## Task to complete
Reproduce all of the data exactly.
::: Supplied material :::
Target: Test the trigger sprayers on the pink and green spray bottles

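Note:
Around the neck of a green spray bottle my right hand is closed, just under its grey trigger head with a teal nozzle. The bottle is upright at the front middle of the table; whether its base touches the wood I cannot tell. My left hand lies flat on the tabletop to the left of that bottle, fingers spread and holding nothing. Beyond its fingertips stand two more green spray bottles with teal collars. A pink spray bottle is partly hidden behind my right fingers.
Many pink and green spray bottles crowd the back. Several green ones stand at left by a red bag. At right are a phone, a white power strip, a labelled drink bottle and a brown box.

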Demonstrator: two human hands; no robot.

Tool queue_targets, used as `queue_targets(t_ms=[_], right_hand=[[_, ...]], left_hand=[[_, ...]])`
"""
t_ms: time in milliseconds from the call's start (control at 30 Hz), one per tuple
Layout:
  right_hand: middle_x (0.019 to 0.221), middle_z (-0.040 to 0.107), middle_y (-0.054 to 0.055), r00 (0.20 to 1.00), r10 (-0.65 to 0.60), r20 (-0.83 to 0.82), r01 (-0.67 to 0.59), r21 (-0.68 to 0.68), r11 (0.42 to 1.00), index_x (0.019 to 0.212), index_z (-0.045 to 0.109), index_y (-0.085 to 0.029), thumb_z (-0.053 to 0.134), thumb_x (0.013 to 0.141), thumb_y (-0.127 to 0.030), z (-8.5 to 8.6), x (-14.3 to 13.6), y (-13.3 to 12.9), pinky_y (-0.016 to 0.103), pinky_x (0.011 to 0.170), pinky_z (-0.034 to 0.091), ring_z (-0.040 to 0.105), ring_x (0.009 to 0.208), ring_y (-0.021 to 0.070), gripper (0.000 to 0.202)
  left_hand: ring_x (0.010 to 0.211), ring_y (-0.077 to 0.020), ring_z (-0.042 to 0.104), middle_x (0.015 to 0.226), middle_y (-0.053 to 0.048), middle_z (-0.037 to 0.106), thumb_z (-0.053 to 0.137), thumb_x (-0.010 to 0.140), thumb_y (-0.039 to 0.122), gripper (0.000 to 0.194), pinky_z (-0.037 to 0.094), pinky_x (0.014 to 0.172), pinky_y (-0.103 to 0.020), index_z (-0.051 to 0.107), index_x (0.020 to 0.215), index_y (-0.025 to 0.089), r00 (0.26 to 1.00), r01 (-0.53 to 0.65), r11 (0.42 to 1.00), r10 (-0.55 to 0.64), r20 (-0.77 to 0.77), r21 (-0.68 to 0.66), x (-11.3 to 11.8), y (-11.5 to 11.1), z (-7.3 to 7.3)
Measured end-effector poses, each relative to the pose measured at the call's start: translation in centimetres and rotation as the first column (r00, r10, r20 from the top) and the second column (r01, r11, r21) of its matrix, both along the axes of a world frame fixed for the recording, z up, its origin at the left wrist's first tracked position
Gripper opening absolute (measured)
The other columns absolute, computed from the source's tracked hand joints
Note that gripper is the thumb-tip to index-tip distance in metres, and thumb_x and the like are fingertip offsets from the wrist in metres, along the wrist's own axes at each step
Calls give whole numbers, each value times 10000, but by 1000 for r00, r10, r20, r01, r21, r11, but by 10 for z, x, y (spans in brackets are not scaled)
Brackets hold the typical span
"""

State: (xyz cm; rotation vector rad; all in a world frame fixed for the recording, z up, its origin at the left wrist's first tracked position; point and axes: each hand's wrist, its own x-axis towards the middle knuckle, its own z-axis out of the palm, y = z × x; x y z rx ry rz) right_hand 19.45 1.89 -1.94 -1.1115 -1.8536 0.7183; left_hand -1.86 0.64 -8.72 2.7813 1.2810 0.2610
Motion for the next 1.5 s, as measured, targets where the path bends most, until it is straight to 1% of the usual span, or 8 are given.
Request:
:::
## Task response
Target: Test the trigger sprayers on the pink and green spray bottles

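Note:
Around the neck of a green spray bottle my right hand is closed, just under its grey trigger head with a teal nozzle. The bottle is upright at the front middle of the table; whether its base touches the wood I cannot tell. My left hand lies flat on the tabletop to the left of that bottle, fingers spread and holding nothing. Beyond its fingertips stand two more green spray bottles with teal collars. A pink spray bottle is partly hidden behind my right fingers.
Many pink and green spray bottles crowd the back. Several green ones stand at left by a red bag. At right are a phone, a white power strip, a labelled drink bottle and a brown box.
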
Demonstrator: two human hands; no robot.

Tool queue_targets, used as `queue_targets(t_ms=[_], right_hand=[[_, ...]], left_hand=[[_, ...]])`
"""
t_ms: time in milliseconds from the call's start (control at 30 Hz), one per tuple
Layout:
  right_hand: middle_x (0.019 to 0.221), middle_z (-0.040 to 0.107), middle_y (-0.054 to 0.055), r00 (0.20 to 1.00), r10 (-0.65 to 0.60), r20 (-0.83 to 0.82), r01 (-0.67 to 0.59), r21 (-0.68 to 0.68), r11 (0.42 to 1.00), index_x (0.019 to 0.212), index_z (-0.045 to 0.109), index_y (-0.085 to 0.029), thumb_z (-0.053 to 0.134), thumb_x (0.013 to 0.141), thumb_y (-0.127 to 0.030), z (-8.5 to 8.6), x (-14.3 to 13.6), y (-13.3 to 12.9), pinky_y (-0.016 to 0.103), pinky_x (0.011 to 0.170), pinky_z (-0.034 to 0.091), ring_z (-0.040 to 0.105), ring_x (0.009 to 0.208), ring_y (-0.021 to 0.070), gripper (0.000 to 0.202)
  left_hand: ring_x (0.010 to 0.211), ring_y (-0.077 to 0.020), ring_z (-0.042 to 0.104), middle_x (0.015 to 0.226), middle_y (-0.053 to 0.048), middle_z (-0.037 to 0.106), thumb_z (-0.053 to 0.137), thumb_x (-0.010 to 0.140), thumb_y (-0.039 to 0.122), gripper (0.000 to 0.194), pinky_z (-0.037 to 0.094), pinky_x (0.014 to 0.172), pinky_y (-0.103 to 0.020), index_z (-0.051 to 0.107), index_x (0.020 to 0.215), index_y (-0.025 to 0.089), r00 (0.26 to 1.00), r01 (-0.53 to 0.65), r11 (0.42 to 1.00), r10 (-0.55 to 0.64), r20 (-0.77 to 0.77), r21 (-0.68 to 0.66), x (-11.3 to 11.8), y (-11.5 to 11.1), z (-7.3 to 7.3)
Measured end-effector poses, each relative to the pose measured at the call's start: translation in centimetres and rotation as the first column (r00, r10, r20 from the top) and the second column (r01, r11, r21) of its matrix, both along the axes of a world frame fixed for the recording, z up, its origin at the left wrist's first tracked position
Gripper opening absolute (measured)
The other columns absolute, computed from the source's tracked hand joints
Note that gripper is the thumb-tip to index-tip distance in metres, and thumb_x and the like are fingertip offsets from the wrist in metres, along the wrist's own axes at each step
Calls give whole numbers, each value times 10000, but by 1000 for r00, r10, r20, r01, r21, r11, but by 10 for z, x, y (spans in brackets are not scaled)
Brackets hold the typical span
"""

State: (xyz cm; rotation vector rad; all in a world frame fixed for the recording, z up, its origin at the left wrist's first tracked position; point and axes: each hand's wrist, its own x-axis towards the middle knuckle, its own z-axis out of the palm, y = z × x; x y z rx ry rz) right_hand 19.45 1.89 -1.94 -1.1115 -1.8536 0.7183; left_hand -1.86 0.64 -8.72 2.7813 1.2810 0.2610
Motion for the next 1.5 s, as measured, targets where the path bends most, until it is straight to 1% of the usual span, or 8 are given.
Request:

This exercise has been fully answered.